EXERCISE
The full text of the records below, minus any pictures, should be given back word for word.

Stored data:
━━━

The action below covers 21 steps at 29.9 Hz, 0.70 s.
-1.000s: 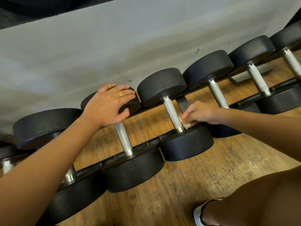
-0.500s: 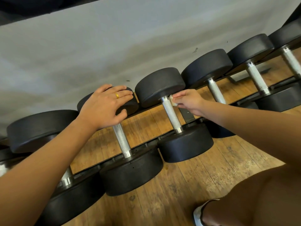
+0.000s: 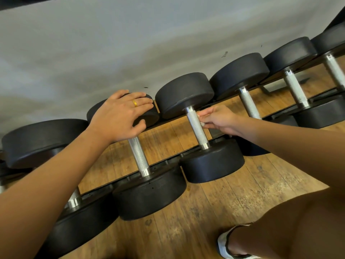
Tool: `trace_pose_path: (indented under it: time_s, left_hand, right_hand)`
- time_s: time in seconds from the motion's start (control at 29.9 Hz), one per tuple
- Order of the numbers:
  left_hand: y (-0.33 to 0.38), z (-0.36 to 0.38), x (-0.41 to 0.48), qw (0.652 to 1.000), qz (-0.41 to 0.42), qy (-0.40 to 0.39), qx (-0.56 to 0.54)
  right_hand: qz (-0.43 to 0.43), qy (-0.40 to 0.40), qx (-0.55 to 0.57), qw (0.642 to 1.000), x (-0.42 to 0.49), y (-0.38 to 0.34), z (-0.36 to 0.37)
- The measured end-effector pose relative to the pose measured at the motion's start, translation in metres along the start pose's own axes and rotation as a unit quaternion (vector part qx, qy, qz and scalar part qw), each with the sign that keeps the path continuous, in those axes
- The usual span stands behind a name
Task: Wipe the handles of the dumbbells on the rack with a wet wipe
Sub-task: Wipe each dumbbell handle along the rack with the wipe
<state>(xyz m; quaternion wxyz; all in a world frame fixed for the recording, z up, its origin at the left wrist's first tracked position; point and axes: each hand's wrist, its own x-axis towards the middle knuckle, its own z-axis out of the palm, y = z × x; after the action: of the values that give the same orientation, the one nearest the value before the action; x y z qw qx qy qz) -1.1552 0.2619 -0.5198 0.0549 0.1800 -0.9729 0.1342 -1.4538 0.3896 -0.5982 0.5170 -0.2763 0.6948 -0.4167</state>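
Right hand (image 3: 218, 119) fingers pinched on a small white wet wipe (image 3: 200, 119), pressed against the knurled silver handle (image 3: 197, 126) of a black round-headed dumbbell on the black metal rack (image 3: 168, 162), near its far rail. Left hand (image 3: 119, 115) lies flat, fingers spread, grasping nothing, on the neighbouring dumbbell's far head (image 3: 151, 116).

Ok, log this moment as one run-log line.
step: wiping handle | right hand: wipe against upper handle | left hand: flat on neighbouring dumbbell head

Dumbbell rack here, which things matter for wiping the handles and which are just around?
Job:
right hand
wet wipe, barely visible
handle being wiped
next handle
left hand, resting on a weight

Around:
wood floor
shoe
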Motion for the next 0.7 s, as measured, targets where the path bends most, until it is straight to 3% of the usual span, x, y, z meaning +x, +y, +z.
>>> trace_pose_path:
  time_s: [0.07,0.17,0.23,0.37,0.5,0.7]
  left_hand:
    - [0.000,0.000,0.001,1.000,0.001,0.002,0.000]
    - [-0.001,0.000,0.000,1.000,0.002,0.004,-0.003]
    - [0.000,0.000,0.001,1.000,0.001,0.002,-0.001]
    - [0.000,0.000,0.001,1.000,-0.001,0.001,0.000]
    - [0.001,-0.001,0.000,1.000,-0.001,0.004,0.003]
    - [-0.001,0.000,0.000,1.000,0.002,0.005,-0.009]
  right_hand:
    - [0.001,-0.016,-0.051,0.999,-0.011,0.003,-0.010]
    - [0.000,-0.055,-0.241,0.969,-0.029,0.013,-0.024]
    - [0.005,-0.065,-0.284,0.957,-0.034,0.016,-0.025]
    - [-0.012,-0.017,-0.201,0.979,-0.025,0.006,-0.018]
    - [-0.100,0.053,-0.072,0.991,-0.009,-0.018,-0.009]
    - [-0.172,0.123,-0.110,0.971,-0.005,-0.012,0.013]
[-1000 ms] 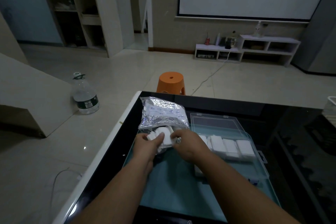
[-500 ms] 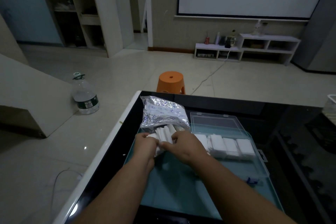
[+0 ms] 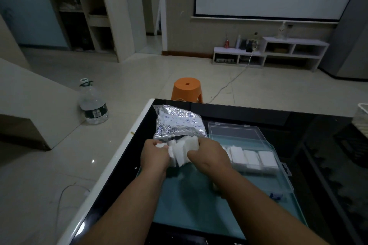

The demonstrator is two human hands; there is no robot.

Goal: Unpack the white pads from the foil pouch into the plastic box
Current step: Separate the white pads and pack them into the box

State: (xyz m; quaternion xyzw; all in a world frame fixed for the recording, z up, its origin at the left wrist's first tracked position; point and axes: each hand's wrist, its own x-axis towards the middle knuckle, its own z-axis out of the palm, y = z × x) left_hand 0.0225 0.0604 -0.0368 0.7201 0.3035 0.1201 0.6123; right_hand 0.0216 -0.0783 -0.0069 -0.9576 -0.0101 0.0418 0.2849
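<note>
Centre frame, both hands closed on white pads (image 3: 182,148): my left hand (image 3: 154,155) pinches small end of wad, my right hand (image 3: 209,155) grips bigger bunch. Wad now further out of foil pouch (image 3: 177,123) than half second ago, fanning. Just beyond, pouch lies slack on table (image 3: 249,113). Right of centre, plastic box (image 3: 237,134) open, rows partly filled. Next, I judge: carry across.

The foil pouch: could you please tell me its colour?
The foil pouch is silver with blue print; head view.
</note>
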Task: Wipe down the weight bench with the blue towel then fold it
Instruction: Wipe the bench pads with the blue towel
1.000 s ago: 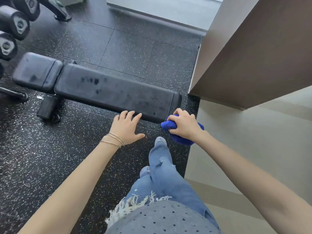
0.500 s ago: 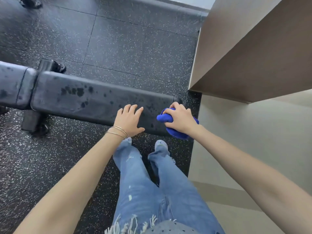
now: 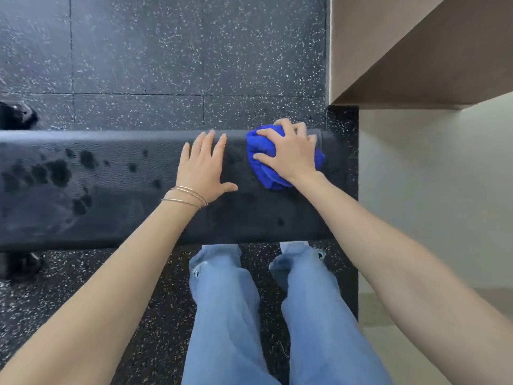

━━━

WRITTEN SOLUTION
The action below covers 21 steps at 29.9 Hz, 0.70 s.
-1.000s: 
-0.500s: 
+0.000s: 
Tool: `trace_pose_path: (indented under it: time_s, left_hand, right_hand)`
- time_s: time in seconds from the motion's start (control at 29.9 Hz), one per tuple
- Order of the numbers:
  left_hand: y (-0.33 to 0.38), z (-0.36 to 0.38), x (-0.41 to 0.48), qw (0.652 to 1.000), qz (-0.41 to 0.42), qy (-0.40 to 0.39), qx (-0.56 to 0.54)
  right_hand: qz (-0.43 to 0.43), qy (-0.40 to 0.40), qx (-0.55 to 0.57), qw (0.642 to 1.000), x (-0.42 to 0.49), y (-0.38 to 0.34), z (-0.36 to 0.37)
- The measured end-effector pose relative to the pose measured at the motion's start, translation in metres along the start pose's own axes and rotation as a unit quaternion (vector part qx, qy, qz and scalar part qw), each with the sign that keeps the path continuous, in those axes
- The usual span stands behind a name
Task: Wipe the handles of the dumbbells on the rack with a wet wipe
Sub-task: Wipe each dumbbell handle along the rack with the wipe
<state>(xyz m; quaternion wxyz; all in a world frame fixed for the recording, z up, its origin at the left wrist's first tracked position; point and axes: each hand's wrist, its own x-axis towards the middle knuckle, its own z-axis out of the palm, y = z × x; after the action: of the values that give the same orientation, the one nearest the value before the action; x y z qw qx qy qz) -1.1552 0.2619 -0.5198 0.0549 0.1800 -0.9729 0.1342 -1.4538 0.3896 -0.5982 0.5170 -0.2763 0.6948 -0.4167</state>
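Right hand (image 3: 218, 119) fingers pinched on a small white wet wipe (image 3: 200, 119), pressed against the knurled silver handle (image 3: 197, 126) of a black round-headed dumbbell on the black metal rack (image 3: 168, 162), near its far rail. Left hand (image 3: 119, 115) lies flat, fingers spread, grasping nothing, on the neighbouring dumbbell's far head (image 3: 151, 116).

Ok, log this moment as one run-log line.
step: wiping handle | right hand: wipe against upper handle | left hand: flat on neighbouring dumbbell head

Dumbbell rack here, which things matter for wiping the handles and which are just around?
Job:
right hand
wet wipe, barely visible
handle being wiped
next handle
left hand, resting on a weight

Around:
wood floor
shoe
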Motion for the next 0.7 s, as measured, targets where the path bends most, until it is straight to 3% of the usual span, x, y, z meaning +x, +y, +z.
>>> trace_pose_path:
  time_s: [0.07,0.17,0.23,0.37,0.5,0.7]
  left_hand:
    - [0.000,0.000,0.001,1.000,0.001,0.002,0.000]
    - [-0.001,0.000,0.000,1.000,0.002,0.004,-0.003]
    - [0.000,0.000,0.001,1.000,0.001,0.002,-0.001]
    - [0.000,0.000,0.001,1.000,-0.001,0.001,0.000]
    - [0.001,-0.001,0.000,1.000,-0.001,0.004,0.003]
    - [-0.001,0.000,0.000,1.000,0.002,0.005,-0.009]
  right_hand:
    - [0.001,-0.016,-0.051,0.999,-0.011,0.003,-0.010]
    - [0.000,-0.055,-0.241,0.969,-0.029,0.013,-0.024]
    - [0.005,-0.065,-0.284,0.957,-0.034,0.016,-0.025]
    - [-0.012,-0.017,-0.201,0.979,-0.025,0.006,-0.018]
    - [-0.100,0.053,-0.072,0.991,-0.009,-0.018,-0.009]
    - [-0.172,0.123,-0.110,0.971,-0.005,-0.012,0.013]
[-1000 ms] 
[-500 ms] 
[+0 ms] 

The demonstrator is two human hands; there is no robot.

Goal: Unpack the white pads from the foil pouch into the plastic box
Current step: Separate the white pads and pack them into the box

State: (xyz m; quaternion xyzw; all in a world frame fixed for the recording, z up, its origin at the left wrist's first tracked position; point and axes: each hand's wrist, its own x-axis towards the middle knuckle, its own z-axis out of the palm, y = z × x) left_hand 0.0225 0.0604 -0.0368 0.7201 0.3035 0.1201 0.6123; right_hand 0.0216 -0.0783 -0.0069 -0.9576 -0.0101 0.0418 0.2849
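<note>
Centre frame, both hands closed on white pads (image 3: 182,148): my left hand (image 3: 154,155) pinches small end of wad, my right hand (image 3: 209,155) grips bigger bunch. Wad now further out of foil pouch (image 3: 177,123) than half second ago, fanning. Just beyond, pouch lies slack on table (image 3: 249,113). Right of centre, plastic box (image 3: 237,134) open, rows partly filled. Next, I judge: carry across.

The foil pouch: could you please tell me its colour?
The foil pouch is silver with blue print; head view.
</note>
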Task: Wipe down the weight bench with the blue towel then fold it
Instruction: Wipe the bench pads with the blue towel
1.000 s ago: 
0.500 s ago: 
now: 

That wraps up the exercise.